__MATERIAL SUPPLIED__:
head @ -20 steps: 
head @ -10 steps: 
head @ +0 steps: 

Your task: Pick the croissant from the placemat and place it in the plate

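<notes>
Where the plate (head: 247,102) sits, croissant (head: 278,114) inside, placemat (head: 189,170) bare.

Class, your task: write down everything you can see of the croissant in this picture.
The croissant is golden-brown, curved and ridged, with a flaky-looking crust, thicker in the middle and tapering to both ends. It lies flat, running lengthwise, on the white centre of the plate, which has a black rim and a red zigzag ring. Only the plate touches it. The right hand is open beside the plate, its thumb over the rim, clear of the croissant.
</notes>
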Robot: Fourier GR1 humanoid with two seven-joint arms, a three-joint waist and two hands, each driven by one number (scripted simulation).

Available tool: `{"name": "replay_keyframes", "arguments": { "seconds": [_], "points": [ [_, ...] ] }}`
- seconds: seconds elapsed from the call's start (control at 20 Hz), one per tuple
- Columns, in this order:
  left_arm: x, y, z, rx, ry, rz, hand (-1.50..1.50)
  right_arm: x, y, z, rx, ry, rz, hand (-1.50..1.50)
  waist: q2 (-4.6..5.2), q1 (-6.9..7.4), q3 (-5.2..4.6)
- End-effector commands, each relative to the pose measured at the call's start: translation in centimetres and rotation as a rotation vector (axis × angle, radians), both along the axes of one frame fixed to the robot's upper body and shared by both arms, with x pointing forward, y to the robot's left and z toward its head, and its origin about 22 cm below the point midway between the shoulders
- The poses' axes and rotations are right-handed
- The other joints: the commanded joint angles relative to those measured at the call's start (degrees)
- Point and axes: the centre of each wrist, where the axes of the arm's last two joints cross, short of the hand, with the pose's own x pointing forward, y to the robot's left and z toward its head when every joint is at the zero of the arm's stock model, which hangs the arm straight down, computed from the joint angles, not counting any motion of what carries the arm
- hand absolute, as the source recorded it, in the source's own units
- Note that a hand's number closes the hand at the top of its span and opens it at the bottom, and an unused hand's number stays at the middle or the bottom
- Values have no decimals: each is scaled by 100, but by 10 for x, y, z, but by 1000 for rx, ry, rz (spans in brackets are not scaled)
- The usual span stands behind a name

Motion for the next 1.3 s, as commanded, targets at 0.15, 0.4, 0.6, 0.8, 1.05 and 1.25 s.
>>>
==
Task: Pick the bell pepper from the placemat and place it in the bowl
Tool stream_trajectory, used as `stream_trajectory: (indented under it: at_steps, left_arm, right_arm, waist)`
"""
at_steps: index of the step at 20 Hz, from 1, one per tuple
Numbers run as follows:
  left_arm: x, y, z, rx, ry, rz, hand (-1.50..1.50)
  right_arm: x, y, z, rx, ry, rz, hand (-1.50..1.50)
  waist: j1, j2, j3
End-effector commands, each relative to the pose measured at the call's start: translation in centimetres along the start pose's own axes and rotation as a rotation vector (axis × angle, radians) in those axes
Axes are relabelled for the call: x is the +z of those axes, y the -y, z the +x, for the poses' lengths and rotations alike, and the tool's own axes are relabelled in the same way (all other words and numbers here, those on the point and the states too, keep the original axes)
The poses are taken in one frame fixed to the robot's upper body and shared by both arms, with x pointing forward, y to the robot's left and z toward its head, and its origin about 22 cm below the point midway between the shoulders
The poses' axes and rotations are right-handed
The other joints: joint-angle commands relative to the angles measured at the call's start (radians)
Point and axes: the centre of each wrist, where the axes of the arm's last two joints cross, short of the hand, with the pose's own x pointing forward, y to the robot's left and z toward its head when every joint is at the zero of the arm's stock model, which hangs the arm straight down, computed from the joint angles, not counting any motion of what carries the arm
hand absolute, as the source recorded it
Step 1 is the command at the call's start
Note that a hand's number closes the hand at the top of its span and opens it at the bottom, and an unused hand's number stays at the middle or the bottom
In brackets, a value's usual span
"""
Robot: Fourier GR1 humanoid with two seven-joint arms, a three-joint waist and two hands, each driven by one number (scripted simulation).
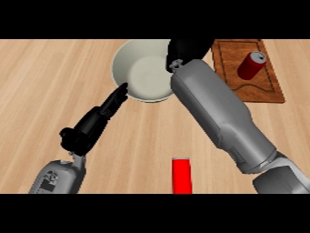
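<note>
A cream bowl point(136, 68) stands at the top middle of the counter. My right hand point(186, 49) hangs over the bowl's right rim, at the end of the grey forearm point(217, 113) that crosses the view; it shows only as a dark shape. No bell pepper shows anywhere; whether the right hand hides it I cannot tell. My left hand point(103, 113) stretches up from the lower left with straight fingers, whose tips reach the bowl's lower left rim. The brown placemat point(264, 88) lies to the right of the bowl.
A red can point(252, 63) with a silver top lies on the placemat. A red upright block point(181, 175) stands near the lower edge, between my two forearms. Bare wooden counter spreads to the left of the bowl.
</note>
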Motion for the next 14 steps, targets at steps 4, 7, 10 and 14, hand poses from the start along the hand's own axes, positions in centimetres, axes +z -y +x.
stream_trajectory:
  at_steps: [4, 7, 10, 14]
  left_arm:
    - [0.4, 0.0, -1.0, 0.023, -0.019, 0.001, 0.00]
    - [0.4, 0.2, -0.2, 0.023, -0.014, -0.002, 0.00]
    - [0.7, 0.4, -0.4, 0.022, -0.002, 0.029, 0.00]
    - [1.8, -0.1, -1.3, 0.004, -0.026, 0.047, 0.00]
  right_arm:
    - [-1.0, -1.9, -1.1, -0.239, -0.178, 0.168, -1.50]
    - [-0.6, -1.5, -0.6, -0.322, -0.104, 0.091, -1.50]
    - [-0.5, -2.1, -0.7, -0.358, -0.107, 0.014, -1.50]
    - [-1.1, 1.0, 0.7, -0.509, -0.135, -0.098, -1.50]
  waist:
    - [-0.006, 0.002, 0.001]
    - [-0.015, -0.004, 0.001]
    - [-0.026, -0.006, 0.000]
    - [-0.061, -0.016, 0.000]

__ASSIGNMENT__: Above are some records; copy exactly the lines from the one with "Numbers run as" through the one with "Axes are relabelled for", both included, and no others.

__YOUR RESPONSE__:
Numbers run as follows:
  left_arm: x, y, z, rx, ry, rz, hand (-1.50..1.50)
  right_arm: x, y, z, rx, ry, rz, hand (-1.50..1.50)
  waist: j1, j2, j3
End-effector commands, each relative to the pose measured at the call's start: translation in centimetres along the start pose's own axes and rotation as a rotation vector (axis × angle, radians) in those axes
Axes are relabelled for the call: x is the +z of those axes, y the -y, z the +x, for the poses' lengths and rotations alike, and the tool's own axes are relabelled in the same way (all other words and numbers here, those on the point and the states too, keep the original axes)

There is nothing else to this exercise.